Socialist Lula da Silva leads Bolsonaro in Brazilian presidential poll
These results are especially polemic for Bolsonaro whose rejection rate appears to be the highest among all potential candidates – with 59% of those surveyed saying they would never vote for him and 61% saying they disapproved of the way he was governing
March 21, 2022 11:52am
Updated: March 21, 2022 6:20pm
When Brazilians head to the polls on October 2, they will see familiar faces on the ballot as current President Jair Bolsonaro, a conservative, faces off against former President Luiz Inácio Lula da Silva – a socialist who is once again running for office after being cleared of corruption charges in March.
But a recent survey conducted by pollster FSB Pesquisa found that Lula, who served two terms from 2003 to 2010, holds a comfortable lead in the run-up to October’s election and voters have said they would favor the former president by 43% to 29% if the election were held today – a sign that Brazilians perhaps blame Bolsonaro for the country’s rising fuel prices.
According to the data, Lula’s 14-point lead widens to 19 percentage points in a runoff between Lula and Bolsonaro – disregarding the other candidates in the crowded field which includes former Governor and Minister Ciro Gomes, São Paulo Governor João Doria, and former Minister of Justice Sérgio Moro—the judge who put Lula behind bars.
These results are similar to others published by the Council of the Americas which show Lula leading in several other recent polls.
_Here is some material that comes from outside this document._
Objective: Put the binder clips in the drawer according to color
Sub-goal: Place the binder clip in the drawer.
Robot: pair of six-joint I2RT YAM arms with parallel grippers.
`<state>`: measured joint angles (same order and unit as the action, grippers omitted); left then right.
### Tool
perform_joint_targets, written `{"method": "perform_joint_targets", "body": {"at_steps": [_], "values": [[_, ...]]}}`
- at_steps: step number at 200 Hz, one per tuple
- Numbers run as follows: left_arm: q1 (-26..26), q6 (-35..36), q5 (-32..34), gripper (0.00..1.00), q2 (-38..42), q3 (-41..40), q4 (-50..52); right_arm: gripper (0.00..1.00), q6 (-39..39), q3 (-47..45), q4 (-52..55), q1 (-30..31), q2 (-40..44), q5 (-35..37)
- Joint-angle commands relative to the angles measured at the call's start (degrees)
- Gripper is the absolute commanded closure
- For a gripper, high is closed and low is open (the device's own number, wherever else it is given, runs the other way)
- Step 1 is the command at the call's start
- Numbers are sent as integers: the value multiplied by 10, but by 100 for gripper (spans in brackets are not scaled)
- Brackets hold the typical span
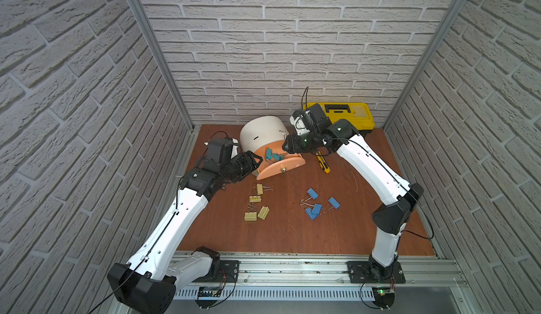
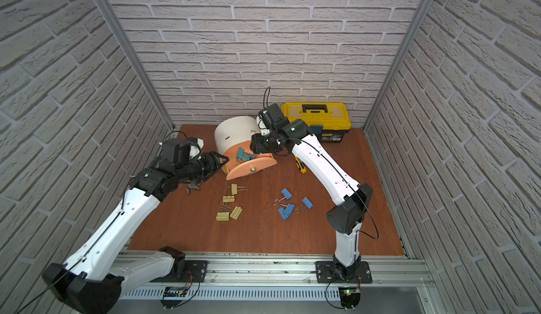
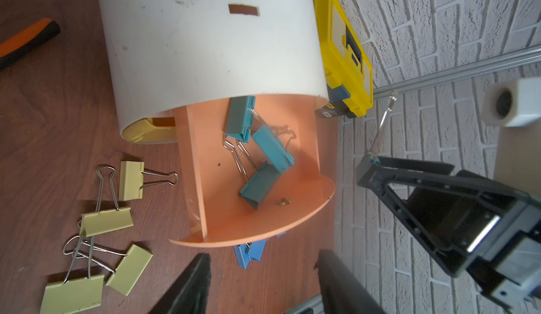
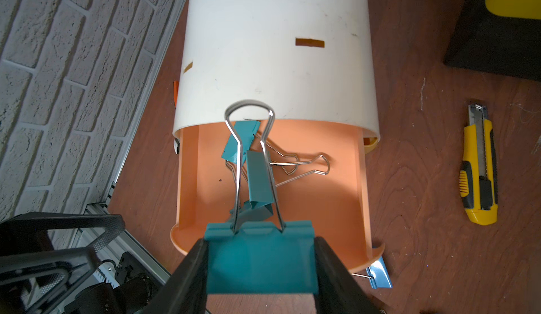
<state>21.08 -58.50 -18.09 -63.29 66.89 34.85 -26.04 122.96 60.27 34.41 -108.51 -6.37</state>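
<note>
Left gripper [image 1: 257, 160] hovers just left of open peach drawer [image 1: 279, 167], jaws part open, empty. Yellow clips [image 1: 256, 202] near centre-left on table; blue clips [image 1: 317, 205] right of them. Three teal clips [image 3: 257, 151] lie in peach drawer. Right gripper [image 4: 260, 265] holds fourth teal clip [image 4: 260, 257] by its sides, directly over drawer's front part, wire handles pointing toward cabinet [image 4: 275, 49]. Right arm nearer; release likely drops it in.

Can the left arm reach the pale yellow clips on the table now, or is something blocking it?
Probably yes. The pale yellow clips lie in the open beside the left gripper, which looks empty. The open peach drawer stands behind them, not between.
</note>
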Motion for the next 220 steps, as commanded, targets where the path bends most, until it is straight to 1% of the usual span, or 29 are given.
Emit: {"method": "perform_joint_targets", "body": {"at_steps": [1,53,75,147,183,220], "values": [[-9,12,-13,37,4,6,-22,62,10,20,-3,5,-10,-2],[-18,15,-23,37,4,5,-23,62,11,47,4,5,-38,3],[-19,16,-26,37,4,5,-22,60,13,46,5,5,-37,7],[-21,16,-29,37,5,7,-23,40,20,44,2,5,-31,15],[-20,15,-29,37,7,7,-22,36,21,46,2,4,-31,17],[-20,15,-30,37,8,10,-20,34,23,51,3,5,-29,19]]}}
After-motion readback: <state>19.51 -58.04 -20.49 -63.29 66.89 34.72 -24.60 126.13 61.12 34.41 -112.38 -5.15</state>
These results are especially polemic for Bolsonaro whose rejection rate appears to be the highest among all potential candidates – with 59% of those surveyed saying they would never vote for him and 61% saying they disapproved of the way he was governing. Similarly, when asked who was to blame for high gasoline and diesel prices, 29% of voters polled pointed at the Bolsonaro government while only 22% blamed state-run Petrobras oil company and only 18% blamed the war in Ukraine, Reuters reported.
The conservative president will launch his re-election campaign next Sunday and has stated that he will focus on corruption under Lula. He also dismissed the polls as inaccurate.
"I don't believe in polls, but the guy who practically destroyed Brazil is ahead," he said in a radio interview. "Either the surveys are fraudulent or people are not well informed."